--- START ---

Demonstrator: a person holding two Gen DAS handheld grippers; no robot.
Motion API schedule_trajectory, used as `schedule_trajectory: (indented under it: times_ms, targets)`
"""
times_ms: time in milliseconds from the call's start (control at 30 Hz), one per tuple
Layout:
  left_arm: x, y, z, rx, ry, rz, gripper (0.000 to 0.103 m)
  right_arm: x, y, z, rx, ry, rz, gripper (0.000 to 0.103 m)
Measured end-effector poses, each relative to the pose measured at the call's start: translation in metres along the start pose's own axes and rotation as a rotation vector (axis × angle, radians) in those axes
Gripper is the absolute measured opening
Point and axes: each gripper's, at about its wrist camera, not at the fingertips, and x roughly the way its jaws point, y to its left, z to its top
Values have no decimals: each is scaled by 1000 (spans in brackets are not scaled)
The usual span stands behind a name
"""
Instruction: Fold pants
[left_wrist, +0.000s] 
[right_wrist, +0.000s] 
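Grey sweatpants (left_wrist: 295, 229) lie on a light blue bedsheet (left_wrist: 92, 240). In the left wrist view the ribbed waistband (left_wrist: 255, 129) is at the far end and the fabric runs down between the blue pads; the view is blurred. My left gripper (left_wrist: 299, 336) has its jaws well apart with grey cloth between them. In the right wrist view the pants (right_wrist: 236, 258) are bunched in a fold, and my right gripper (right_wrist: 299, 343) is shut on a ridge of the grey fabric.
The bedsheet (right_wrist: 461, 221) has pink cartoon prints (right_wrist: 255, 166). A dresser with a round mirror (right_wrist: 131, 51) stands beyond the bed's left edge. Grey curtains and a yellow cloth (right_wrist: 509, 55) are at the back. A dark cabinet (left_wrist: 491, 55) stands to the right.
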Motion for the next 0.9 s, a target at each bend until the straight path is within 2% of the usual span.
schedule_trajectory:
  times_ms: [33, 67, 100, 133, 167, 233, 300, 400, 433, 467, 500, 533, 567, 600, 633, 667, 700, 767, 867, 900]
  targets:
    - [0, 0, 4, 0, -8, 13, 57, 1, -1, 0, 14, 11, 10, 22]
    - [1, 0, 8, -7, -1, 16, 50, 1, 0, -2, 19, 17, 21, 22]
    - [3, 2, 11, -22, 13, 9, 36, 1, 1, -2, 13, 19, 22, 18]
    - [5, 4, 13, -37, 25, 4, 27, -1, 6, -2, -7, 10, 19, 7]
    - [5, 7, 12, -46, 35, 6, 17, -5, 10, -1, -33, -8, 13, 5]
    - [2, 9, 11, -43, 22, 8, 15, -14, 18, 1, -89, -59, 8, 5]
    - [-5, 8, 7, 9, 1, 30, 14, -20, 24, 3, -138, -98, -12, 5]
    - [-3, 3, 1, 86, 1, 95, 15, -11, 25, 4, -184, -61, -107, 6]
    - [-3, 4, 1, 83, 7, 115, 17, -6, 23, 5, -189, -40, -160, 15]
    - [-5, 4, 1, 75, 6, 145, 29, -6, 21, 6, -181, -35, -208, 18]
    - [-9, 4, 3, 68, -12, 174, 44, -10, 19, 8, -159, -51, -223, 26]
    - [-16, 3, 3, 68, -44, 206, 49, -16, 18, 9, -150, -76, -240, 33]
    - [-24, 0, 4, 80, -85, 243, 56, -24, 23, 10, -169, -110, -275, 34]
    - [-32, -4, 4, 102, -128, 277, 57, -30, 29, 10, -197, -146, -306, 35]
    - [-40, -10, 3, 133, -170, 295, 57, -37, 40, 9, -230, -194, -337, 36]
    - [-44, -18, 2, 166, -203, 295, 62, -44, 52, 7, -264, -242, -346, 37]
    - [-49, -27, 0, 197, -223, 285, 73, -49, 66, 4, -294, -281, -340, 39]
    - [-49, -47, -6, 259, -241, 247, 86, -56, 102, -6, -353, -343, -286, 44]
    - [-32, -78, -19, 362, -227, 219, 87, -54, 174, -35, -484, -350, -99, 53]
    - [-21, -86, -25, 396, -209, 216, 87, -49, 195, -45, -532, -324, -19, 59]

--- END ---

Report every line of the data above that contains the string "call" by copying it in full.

Response to this exercise:
times_ms: time in milliseconds from the call's start (control at 30 Hz), one per tuple
Measured end-effector poses, each relative to the pose measured at the call's start: translation in metres along the start pose's own axes and rotation as a rotation vector (axis × angle, radians) in those axes

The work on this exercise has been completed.